Can you find the lines of the listing that include "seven" and copy every one?

TASK INPUT Block Start

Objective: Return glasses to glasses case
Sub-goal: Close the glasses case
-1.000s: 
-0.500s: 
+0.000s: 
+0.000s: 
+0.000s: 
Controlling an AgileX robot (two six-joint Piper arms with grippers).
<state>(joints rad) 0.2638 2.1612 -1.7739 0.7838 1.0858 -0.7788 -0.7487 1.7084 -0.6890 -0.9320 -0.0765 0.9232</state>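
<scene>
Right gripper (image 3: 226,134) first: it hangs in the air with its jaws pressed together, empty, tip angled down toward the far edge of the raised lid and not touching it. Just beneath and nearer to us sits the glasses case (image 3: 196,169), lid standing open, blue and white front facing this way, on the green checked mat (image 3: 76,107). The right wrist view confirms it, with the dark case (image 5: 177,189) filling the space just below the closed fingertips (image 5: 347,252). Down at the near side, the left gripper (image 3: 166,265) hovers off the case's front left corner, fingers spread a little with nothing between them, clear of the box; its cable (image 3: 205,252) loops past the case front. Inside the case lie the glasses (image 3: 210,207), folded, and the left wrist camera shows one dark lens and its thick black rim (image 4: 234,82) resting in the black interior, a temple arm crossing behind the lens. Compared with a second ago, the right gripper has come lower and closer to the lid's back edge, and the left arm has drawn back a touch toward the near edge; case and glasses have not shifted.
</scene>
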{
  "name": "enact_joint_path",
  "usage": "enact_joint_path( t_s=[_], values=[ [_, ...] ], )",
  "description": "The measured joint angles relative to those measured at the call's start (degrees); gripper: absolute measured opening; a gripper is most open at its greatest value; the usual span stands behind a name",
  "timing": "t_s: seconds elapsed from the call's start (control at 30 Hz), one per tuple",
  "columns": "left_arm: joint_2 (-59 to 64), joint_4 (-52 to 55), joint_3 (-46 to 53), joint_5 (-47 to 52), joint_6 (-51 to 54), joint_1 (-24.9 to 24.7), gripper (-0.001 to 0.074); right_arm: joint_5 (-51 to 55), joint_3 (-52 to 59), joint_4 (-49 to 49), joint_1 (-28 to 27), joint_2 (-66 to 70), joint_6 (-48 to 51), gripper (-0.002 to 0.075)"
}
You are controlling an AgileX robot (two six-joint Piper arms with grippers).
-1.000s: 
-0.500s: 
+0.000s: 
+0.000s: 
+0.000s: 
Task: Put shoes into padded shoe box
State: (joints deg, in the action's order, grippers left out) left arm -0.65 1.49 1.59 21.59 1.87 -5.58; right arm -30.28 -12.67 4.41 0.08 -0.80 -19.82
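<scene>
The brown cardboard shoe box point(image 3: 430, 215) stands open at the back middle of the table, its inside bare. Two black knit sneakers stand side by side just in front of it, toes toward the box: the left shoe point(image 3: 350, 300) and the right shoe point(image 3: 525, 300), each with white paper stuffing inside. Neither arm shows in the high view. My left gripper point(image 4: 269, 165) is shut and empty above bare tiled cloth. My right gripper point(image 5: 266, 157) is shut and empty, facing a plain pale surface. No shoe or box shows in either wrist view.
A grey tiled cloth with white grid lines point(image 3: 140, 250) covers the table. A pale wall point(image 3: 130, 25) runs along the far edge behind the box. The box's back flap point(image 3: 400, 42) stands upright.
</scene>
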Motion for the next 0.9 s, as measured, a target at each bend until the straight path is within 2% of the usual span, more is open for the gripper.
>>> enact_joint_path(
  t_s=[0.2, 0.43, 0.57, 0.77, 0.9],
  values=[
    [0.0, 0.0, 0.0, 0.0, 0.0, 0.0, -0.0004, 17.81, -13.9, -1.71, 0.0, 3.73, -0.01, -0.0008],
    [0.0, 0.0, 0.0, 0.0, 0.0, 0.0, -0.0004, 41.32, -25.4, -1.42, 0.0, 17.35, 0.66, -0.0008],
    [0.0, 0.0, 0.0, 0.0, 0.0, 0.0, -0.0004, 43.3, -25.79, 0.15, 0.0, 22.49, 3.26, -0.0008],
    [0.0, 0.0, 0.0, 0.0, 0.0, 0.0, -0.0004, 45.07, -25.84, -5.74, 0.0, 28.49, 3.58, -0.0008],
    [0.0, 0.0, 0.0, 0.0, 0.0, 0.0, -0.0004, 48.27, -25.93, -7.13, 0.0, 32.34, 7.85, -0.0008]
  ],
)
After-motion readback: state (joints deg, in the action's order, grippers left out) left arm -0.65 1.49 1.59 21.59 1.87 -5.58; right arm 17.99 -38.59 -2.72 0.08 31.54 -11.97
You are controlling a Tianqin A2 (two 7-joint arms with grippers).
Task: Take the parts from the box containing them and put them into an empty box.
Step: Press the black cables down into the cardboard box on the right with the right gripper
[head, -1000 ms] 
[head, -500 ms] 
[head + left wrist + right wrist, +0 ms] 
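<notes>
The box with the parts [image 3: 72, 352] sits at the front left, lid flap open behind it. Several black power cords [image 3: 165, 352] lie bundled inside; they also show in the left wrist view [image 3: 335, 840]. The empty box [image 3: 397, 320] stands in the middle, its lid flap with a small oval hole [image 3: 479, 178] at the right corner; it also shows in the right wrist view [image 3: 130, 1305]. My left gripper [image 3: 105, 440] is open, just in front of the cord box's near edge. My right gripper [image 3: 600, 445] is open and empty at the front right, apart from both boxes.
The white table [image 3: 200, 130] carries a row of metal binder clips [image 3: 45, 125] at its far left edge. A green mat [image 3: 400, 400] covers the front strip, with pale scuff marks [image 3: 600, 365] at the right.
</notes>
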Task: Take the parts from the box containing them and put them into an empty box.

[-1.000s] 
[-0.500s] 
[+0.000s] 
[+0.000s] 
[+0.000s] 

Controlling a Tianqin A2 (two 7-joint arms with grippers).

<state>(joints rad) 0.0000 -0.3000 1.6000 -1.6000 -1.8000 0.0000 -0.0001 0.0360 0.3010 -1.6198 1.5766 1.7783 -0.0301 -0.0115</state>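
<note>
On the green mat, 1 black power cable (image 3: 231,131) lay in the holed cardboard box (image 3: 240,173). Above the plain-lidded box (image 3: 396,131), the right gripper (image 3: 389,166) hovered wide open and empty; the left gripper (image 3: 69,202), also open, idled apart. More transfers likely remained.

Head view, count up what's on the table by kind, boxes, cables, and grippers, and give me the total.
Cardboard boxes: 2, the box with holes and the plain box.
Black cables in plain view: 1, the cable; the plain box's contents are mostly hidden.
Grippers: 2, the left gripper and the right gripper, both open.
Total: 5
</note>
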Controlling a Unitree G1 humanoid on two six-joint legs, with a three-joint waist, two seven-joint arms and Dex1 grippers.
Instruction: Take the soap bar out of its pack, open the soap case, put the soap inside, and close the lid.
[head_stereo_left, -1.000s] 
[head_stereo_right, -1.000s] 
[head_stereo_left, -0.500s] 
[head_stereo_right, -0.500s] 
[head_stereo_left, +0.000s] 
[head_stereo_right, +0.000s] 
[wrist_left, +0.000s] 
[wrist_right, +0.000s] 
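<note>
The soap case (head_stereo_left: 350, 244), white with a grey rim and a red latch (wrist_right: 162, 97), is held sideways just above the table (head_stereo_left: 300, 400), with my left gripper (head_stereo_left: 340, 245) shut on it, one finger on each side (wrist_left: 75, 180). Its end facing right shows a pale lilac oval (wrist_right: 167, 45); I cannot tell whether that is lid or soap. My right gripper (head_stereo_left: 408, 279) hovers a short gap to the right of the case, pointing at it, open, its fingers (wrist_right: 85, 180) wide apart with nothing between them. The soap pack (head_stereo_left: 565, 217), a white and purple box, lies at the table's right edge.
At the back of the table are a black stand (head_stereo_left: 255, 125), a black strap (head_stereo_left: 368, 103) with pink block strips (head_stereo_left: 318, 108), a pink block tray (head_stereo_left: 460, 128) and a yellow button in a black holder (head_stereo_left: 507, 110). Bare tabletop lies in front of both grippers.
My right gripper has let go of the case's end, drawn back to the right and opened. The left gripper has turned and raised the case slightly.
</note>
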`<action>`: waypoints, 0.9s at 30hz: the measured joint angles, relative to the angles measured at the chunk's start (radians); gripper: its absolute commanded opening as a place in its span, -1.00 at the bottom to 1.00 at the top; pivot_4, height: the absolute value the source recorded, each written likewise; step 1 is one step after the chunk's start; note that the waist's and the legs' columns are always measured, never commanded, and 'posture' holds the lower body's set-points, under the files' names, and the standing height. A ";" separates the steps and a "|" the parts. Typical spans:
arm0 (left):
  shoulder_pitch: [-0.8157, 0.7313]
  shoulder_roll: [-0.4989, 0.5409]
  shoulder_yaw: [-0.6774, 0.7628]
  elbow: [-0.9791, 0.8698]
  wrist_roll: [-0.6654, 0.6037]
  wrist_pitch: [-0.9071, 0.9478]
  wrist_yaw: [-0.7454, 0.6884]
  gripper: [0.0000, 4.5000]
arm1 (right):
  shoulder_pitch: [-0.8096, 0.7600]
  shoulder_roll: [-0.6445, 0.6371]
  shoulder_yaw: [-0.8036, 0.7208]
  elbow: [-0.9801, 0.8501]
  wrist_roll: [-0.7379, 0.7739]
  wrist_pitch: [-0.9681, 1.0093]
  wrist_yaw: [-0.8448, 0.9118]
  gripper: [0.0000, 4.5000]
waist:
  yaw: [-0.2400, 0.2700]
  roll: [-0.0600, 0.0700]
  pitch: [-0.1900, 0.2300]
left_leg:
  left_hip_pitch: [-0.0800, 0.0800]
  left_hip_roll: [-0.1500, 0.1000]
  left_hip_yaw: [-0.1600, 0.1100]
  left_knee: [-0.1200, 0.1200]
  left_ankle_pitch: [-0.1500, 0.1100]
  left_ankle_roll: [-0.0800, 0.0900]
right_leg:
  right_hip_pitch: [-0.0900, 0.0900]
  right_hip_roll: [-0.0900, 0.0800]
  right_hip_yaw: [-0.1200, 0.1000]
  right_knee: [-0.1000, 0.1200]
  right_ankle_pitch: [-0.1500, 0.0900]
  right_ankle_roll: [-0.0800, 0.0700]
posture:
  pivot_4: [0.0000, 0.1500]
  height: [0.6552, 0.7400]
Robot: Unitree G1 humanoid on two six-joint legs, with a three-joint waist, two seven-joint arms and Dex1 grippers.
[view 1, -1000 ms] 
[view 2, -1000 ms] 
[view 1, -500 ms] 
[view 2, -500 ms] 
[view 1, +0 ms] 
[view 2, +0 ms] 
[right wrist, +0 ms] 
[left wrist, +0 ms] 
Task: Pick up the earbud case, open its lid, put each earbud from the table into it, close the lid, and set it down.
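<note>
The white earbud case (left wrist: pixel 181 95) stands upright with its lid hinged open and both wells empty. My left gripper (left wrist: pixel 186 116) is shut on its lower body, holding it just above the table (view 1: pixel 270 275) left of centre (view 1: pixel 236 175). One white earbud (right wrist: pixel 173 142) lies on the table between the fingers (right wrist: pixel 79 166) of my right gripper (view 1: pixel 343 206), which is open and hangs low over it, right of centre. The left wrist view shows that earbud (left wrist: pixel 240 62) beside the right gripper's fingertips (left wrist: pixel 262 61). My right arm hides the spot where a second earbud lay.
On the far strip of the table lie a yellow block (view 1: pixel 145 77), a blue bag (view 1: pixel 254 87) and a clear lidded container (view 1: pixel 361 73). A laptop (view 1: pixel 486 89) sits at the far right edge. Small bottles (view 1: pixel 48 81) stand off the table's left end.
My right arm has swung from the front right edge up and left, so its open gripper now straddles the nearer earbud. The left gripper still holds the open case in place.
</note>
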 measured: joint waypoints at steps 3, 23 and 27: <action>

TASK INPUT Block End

→ WRITTEN ANSWER:
Controlling a Unitree G1 humanoid on two six-joint legs, with a three-joint waist, two seven-joint arms and Dex1 grippers.
Robot: Unitree G1 humanoid on two six-joint legs, with a three-joint waist, two seven-joint arms and Dex1 grippers.

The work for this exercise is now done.